# Paisagens do Gerês



## Vince (16 Jan 2008 às 22:30)

Nestes dias de anticiclone que se aproximam, nada como aproveitar e ir passear.
Algumas fotografias já de há alguns anos atrás.





































































































Estas duas últimas de datas diferentes coloco-as aqui pois não me recordo de onde são, talvez algures próximo de Braga ou Amares, se alguém souber identificar os locais, agradecia.

.


----------



## Mário Barros (16 Jan 2008 às 23:04)

Ena pá boas fotos  essencialmente de certas ruinas vesse bem como o clima muda.


----------



## vitamos (17 Jan 2008 às 09:39)

O nosso país é lindo!


----------



## Dan (17 Jan 2008 às 11:24)

A região é espectacular, mas as fotos também são muito boas


----------



## filipept (17 Jan 2008 às 12:11)

Excelentes fotos, parabéns.

As duas ultimas consigo identificar  . A do parapente é no monte de S.Pedro de Fins, Amares (chamamos apenas monte de S.Pedro), muito frequentado pelos praticantes de parapente.
A segunda foto é do rio cávado onde de um lado é Adaufe-Braga (onde estavas a tirar a foto) e do outro prozelo-Amares.


----------



## Vince (17 Jan 2008 às 12:50)

filipept disse:


> Excelentes fotos, parabéns.
> 
> As duas ultimas consigo identificar  . A do parapente é no monte de S.Pedro de Fins, Amares (chamamos apenas monte de S.Pedro), muito frequentado pelos praticantes de parapente.
> A segunda foto é do rio cávado onde de um lado é Adaufe-Braga (onde estavas a tirar a foto) e do outro prozelo-Amares.

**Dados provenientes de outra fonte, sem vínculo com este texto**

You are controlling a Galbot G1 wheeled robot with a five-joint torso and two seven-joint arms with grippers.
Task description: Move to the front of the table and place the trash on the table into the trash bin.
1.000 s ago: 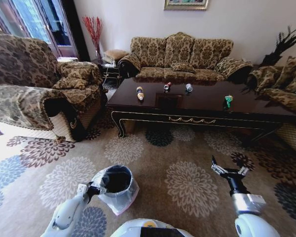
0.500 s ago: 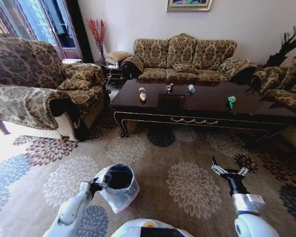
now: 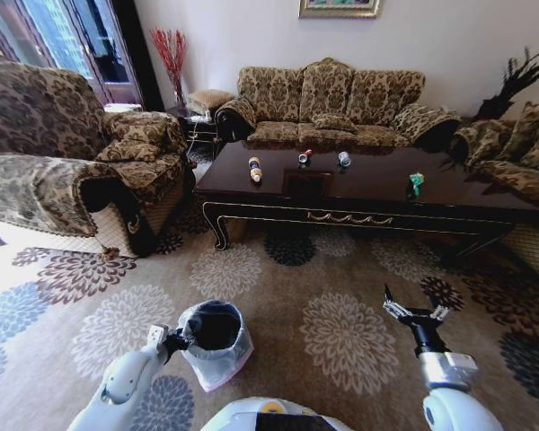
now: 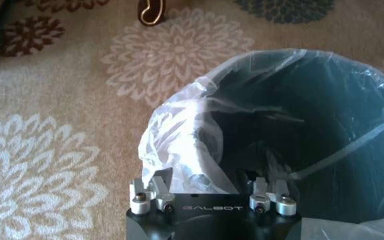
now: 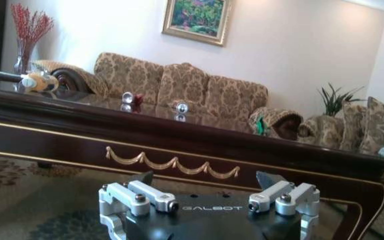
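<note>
The dark red-brown table (image 3: 377, 199) stands ahead, across the carpet. On it lie a yellow-and-brown tube (image 3: 254, 169), a small red piece (image 3: 303, 156), a silvery can (image 3: 344, 159) and a green wrapper (image 3: 416, 183). My left gripper (image 3: 173, 341) is shut on the rim of the black trash bin (image 3: 214, 334) and holds it low at my left. The left wrist view looks into the bin (image 4: 299, 135) past the left gripper (image 4: 209, 182). My right gripper (image 3: 415, 314) hangs open and empty at my right. From the right wrist, the right gripper (image 5: 205, 179) faces the table's apron (image 5: 178, 145).
An armchair (image 3: 63, 171) stands at the left, a sofa (image 3: 332, 108) behind the table, and another seat (image 3: 512, 153) at the right. Flowered carpet (image 3: 341, 296) lies between me and the table. A small side table with a vase (image 3: 175, 63) sits in the back corner.
The head view swung slightly and came back to where it was a second ago. The left arm and the bin sit a little lower in the picture. The items on the table have not moved.
</note>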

Obrigado, já não sabia bem onde foram tiradas pois já têm uns anos. Efectivamente era um monte com muitos praticantes de parapente num dia com muito fumo de incêndios no ar, e tinha a ideia que era em Amares. A outra é que já não tinha noção nenhuma, a não ser que era perto de Braga, e foi tirada dum local onde julgo que havia um moinho de água.


----------



## Redfish (17 Jan 2008 às 13:35)

Realmente imagens espectaculares...
Fiz uma prova de BTT o ano passado no Gerês/Xurês e aconselho a todos uma visita aquela zona.


----------



## Fil (17 Jan 2008 às 22:29)

Excelentes imagens do unico parque nacional do país , tem umas paisagens unicas! Mas a melhor época para lá ir é no outono-inverno, essas fotos parecem ter sido tiradas no verão. A Mata de Albergaria no outono é espectacular!


----------



## Brigantia (17 Jan 2008 às 23:22)

Fantásticas Essa zona é mesmo espectacular.


----------



## henriquesillva (18 Jan 2008 às 23:14)

Na 1ª foto (Barragem do Alto Rabagão), ocorre-me dizer que passando por cima da Barragem, para o outro lado, existe um Restaurante, de comida caseira, onde comi o melhor cozido á portuguesa da minha vida.
Aliás, o grupo de motard's a que tenho orgulho de pertencer , fez lá um encontro memorável.www.josebranquinho.com/fjr/viewtopic.php?p=3560

Um abraço


----------



## ajrebelo (19 Jan 2008 às 20:47)

boas

só agora vi este tópico grandes fotos,  acho linda  essa zona 

abraços


----------



## Gilmet (19 Jan 2008 às 21:51)

Simplesmente lindas as fotos... excelentes paisagens


----------